6.4 Evaluation of the Method
Existing datasets are not relevant to evaluate this method, as they either lack moving vehicles or real data. A particular sequence of the dataset introduced in Section 6.1 has thus been manually labeled to this end. It consists of 5 to 10 objects over 50 seconds or 500 frames. The manual labeling methodology is as follows: based on accumulated point clouds, bird-eye-view bounding boxes have been delimited by a human operator for several key frames of the dataset. Bounding boxes have then been synchronized with the output of the above method by interpolation. The center \(g_k^t=\left<x_k^t,y_k^t\right>\) of each bounding box \(k\) for each time \(t\) has then been concatenated to form the ground truth \(\mathcal{G} = \left\{g_k^t\right\}_{t=1,2,\ldots}\). Finally, a Region of Interest \(R\) is also delimited by the human operator. Inside \(R\), the human operator certifies that no objects were missed, but objects outside of it were ignored.

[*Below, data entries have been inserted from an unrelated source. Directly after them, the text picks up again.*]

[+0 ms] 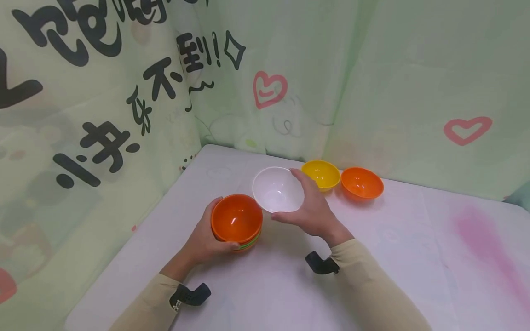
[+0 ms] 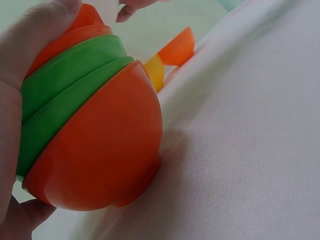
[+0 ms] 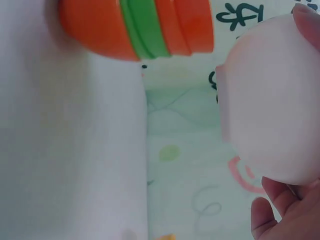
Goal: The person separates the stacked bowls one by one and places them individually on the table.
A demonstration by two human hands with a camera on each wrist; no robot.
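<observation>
My left hand (image 1: 209,236) grips a stack of nested bowls (image 2: 107,145) at its left side, thumb toward the front. Orange bowls show at the bottom and top of the stack, with green ones between; an orange bowl (image 1: 237,217) is uppermost. In the left wrist view, the lowest bowl's foot meets the tabletop. My right hand (image 1: 312,209) holds a white bowl (image 1: 278,189) by its rim, thumb on the near side and fingers at the far side. Seen from the right wrist, this white bowl (image 3: 275,105) is raised above table level, just beyond the stack's top.
Behind my right hand stand a yellow bowl (image 1: 321,174) and an orange bowl (image 1: 362,184) side by side near the table's back edge. A white cloth covers the table (image 1: 414,257). Printed curtains (image 1: 397,101) hang along the back and left sides.
</observation>
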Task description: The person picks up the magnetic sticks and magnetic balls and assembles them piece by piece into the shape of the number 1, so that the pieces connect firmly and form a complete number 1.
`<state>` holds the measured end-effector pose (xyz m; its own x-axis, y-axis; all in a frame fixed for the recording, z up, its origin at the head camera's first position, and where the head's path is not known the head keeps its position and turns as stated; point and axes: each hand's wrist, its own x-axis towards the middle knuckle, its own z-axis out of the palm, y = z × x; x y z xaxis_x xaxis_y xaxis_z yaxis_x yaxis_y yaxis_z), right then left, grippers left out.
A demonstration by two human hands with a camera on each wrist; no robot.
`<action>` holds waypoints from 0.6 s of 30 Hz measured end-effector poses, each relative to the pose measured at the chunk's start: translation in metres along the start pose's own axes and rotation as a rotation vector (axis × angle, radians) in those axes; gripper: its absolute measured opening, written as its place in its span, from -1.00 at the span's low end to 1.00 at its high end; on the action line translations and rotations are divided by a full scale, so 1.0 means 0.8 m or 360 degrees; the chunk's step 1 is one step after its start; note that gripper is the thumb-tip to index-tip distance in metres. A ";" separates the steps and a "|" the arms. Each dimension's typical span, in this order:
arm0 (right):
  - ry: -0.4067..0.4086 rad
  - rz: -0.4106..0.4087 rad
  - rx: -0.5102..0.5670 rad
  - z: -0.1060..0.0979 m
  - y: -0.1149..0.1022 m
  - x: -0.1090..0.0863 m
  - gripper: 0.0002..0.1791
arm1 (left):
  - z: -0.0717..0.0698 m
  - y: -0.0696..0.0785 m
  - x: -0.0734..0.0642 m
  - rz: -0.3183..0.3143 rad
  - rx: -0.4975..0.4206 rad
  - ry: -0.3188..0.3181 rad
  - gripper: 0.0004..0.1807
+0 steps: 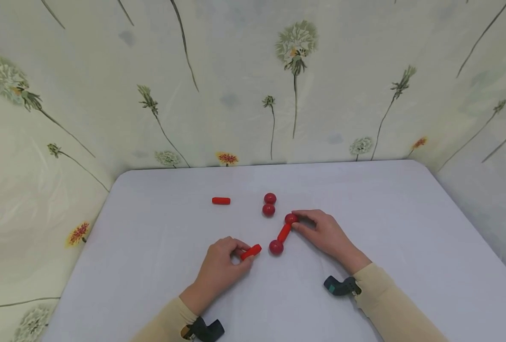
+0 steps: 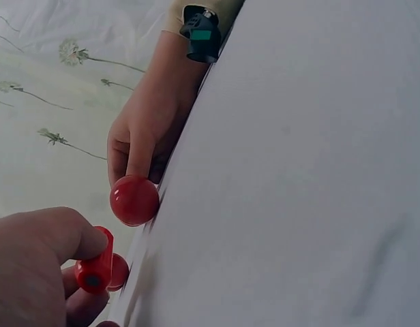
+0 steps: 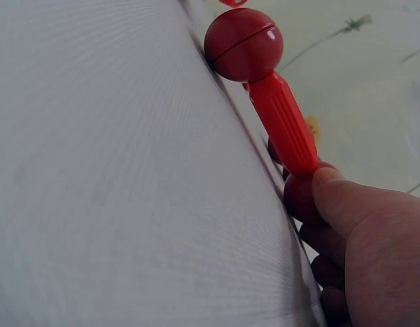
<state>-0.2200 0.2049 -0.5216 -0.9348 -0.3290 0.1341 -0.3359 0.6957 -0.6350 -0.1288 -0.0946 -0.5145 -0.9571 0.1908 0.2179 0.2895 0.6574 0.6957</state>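
My left hand [image 1: 222, 265] pinches a short red rod [image 1: 250, 252] between thumb and fingers, and a dark round spot shows on its end face in the left wrist view. With my right hand [image 1: 326, 236] I grip the far dark red ball [image 3: 302, 197] of a joined piece. That piece has a ridged red rod [image 1: 284, 233] with a ball at each end. Its near ball [image 1: 276, 247] lies toward the left hand, a small gap from the held rod. A seam line runs around this ball in the right wrist view.
Two loose red balls, one nearer [image 1: 268, 210] and one farther [image 1: 270, 198], sit together behind the joined piece. Another red rod [image 1: 221, 201] lies to their left. Everything is on a white-covered table [image 1: 381, 199], with a flower-patterned sheet [image 1: 236, 95] behind it.
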 end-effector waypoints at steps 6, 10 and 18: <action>0.0003 -0.0002 -0.0010 0.000 0.001 0.000 -0.50 | 0.003 0.001 -0.001 0.0034 0.0013 -0.0007 -0.80; 0.0004 -0.0001 -0.0013 -0.001 -0.001 0.000 -0.50 | 0.005 0.003 -0.001 0.0042 0.0020 -0.0012 -0.81; 0.0007 -0.0015 -0.0006 0.000 -0.001 -0.001 -0.49 | 0.009 0.010 -0.003 0.0103 0.0045 -0.0025 -0.81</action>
<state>-0.2192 0.2046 -0.5210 -0.9320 -0.3329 0.1436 -0.3454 0.6948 -0.6308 -0.1240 -0.0844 -0.5146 -0.9366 0.2450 0.2506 0.3504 0.6634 0.6611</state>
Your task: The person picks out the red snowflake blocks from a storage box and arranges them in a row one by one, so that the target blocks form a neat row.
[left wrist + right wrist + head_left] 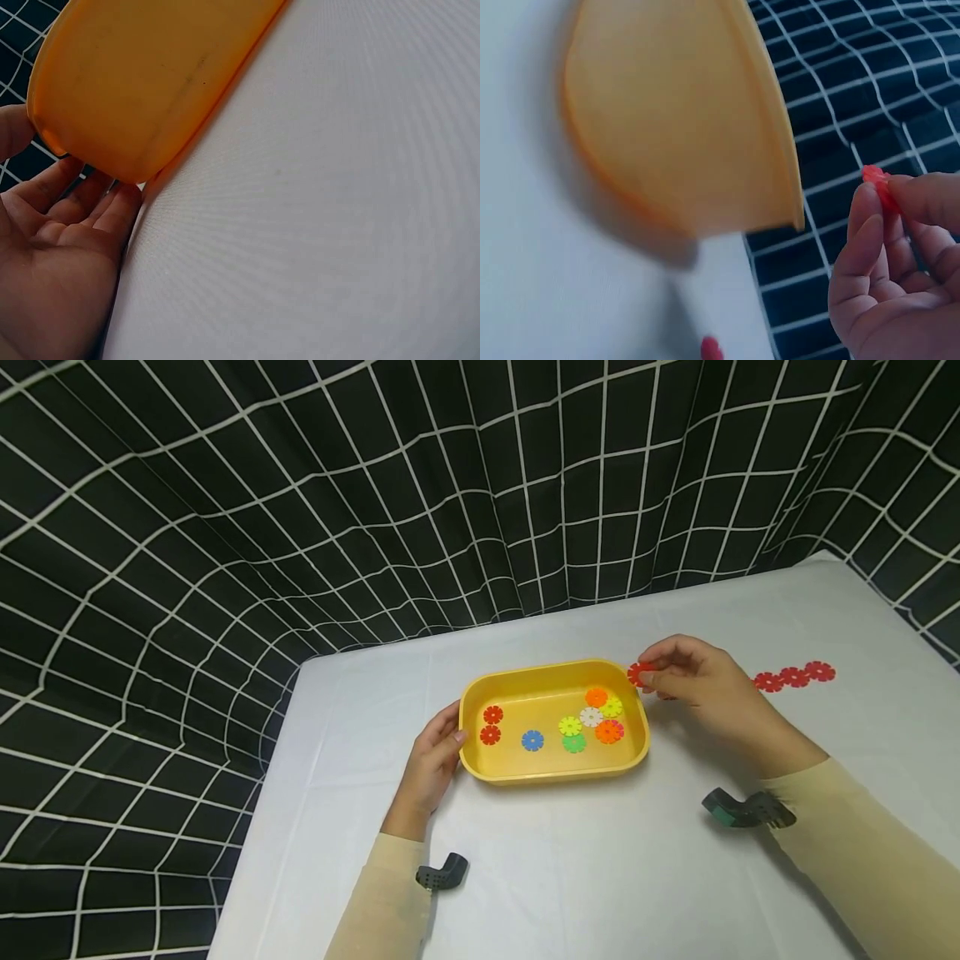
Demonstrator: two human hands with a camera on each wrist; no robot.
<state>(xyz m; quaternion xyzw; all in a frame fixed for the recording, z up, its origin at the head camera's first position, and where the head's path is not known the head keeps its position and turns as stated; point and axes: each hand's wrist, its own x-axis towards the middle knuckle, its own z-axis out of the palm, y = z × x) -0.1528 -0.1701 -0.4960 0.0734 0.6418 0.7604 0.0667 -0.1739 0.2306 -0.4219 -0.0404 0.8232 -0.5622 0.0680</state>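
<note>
A yellow plastic tray [551, 775] stands on the white cloth, with several notched, flower-shaped discs inside it. My left hand [435, 756] grips its left end, thumb at the rim and fingers against the outside wall, as the left wrist view also shows. Between thumb and fingers, my right hand [693, 681] pinches a red notched disc [639, 674] just beyond the tray's right rim. Inside at the left lie two red discs [491, 725], then a blue disc [532, 741]. Orange discs [609, 732], yellow discs [570, 727], a white disc [591, 717] and a green disc [574, 743] cluster toward the right.
Past my right hand, red discs [795, 677] lie in a row on the white-covered table [540, 868]; the hand partly hides the row's near end. A dark curtain with a white grid [525, 485] hangs behind the table and along its left side.
</note>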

As our interest is about object existence and not spatial accuracy, we evaluate our method object-wise. To do this, objects are first extracted from the background and final maps from of Section 4.1 and Section 5. The extraction is done by clustering static cells in the background map and dynamic cells in final grids using the DBSCAN algorithm (Ester et al. 1996). The center \(o_j^t=\left<x_j^t,y_j^t\right>\) of each cluster \(j\) for each time \(t\) are then concatenated to form the object list \(\mathcal{O}=\left\{o_j^t\right\}_{t=1,2,\ldots}\). In a second time, objects of \(\mathcal{O}\) that fall within \(R\) are compared to \(\mathcal{G}\). Objects and ground truth are associated for each time step using the Hungarian algorithm and Euclidean distances. Metrics are then derived from these associations, with associated objects being True Positives (\(TP\)), un-associated objects being False Positives (\(FP\)) and un-associated ground-truth being False Negatives (\(FN\)). Classical metrics such as precision \(\left(\frac{TP}{TP+FP}\right)\), recall \(\left(\frac{TP}{TP+FN}\right)\) and F1-score \(\left(\frac{2TP}{2TP+FP+FN}\right)\) are provided in Table 1. We believe that these scores are satisfactory as a first pass to generate ground-truths, but that human verification still remains mandatory.

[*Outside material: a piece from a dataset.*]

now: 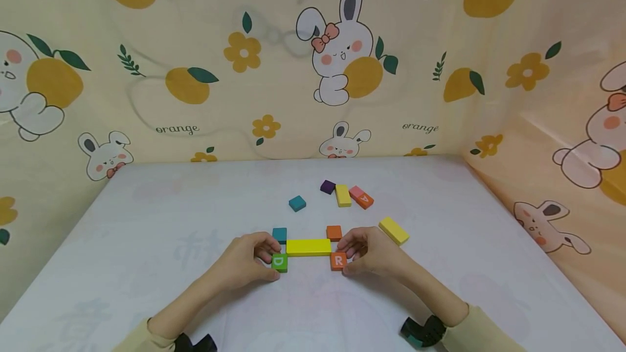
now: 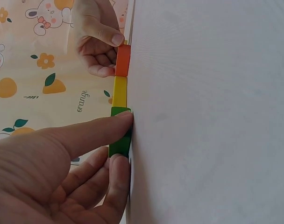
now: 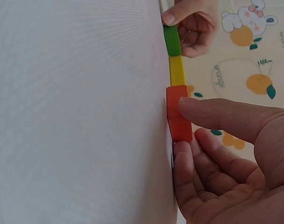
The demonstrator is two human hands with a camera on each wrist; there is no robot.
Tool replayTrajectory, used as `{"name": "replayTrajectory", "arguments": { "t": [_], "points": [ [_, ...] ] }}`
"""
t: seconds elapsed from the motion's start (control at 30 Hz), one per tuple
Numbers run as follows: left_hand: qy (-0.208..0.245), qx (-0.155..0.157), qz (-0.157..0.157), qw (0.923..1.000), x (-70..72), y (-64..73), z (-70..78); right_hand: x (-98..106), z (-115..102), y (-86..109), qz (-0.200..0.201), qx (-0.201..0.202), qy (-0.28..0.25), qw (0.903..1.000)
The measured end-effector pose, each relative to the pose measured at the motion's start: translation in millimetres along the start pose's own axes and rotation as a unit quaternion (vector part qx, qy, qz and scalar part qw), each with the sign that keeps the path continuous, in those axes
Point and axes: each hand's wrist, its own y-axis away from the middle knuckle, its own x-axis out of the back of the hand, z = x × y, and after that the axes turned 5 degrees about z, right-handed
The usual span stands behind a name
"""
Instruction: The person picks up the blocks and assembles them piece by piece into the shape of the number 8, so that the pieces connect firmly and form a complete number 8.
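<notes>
The green block [image 1: 280,263] is held in the left grip [image 1: 246,258], the R block [image 1: 338,262] in the right grip [image 1: 375,251], both partly closed; the yellow bar [image 1: 308,247] is set between.

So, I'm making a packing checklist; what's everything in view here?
Table: 1, white, under the blocks
Patterned cloth: count unclear, mostly cream, behind and beside table
Long block: 1, yellow, mid-table
D block: 1, green, long block's left end
R block: 1, orange, right end
Plain orange block: 1, orange, behind R block
Teal blocks: 2, teal, behind D block and farther back
Purple block: 1, purple, back
Short yellow blocks: 2, yellow, beside purple block and right of plain orange block
A piece: one or two, orange and pink, back
Sleeves: 2, cream, forearms
Left hand: 1, bare, gripping D block
Right hand: 1, bare, gripping R block
</notes>
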Motion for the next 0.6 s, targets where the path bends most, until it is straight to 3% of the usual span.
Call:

| Precision | Recall | F1-score |
|---|---|---|
| \(0.95\) | \(0.97\) | \(0.96\) |
7 Conclusion and Future Work
In this work, we proposed a novel approach to take advantage of post-processing for ground truth semi-automatic generation by introducing a complete frame of discernment for environment representation and a background map constructed using the whole dataset. The fusion of the observation grids with the map allows the instantaneous classification of objects as dynamic when they are on passable areas, in contrast to other GTAM techniques (Steyer, Tanzmeister, and Wollherr 2017; Tanzmeister and Wollherr 2017). Moreover, we provided a dataset with multiple real moving points of view, on which our method proved to have very good results.

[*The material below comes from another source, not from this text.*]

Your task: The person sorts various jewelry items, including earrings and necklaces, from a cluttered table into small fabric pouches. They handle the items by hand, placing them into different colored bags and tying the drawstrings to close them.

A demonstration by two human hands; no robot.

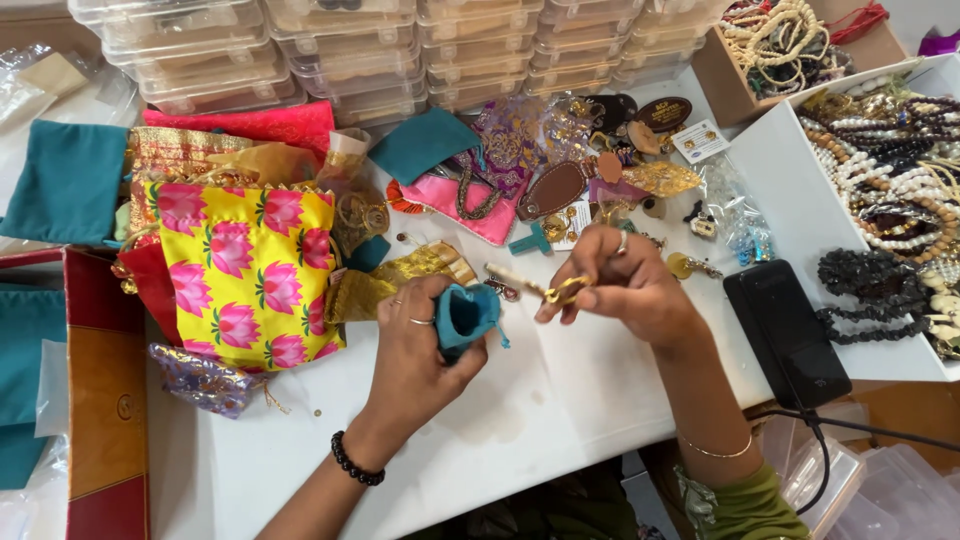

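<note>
My left hand [415, 345] grips a small teal cloth pouch [465, 317] with its mouth held open toward the right. My right hand [620, 285] pinches a small gold jewellery piece [565, 292] just right of the pouch's mouth, a short way apart from it. Both hands hover over the white table [530, 420]. A black bead bracelet sits on my left wrist, a thin gold bangle on my right.
A yellow bag with pink lotus flowers [245, 270] lies left of my hands. Loose jewellery and pouches [540, 170] are scattered behind. A black phone [785, 330] lies at right beside white trays of bead necklaces [890, 180]. Stacked clear boxes [350, 50] line the back.
</note>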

Further improvements can be made such as tracking at object level above the clustered dynamic cells or the generation of parametric free space above the grid. We believe that tracking the dynamic objects using filtering and smoothing algorithms would lead to better results as it would remove some noise from the detection and would help to follow dynamic obstacles in occluded environments. Additionally, the current implementation was made using binary masses. A further task would be to implement finer masses using confidence provided by the sensors or processing methods. This would allow a finer representation of uncertainty during the fusion of different information sources.
Acknowledgment
This work has been carried out within the SIVALab laboratory between Renault and Heudiasyc and co-funded by the Région Hauts-de-France. The authors would like to thank C. Zinoune for lending the VLS-128 LiDAR and the colleagues of the lab who participated to the acquisition of the dataset, in particular S. Bonnet.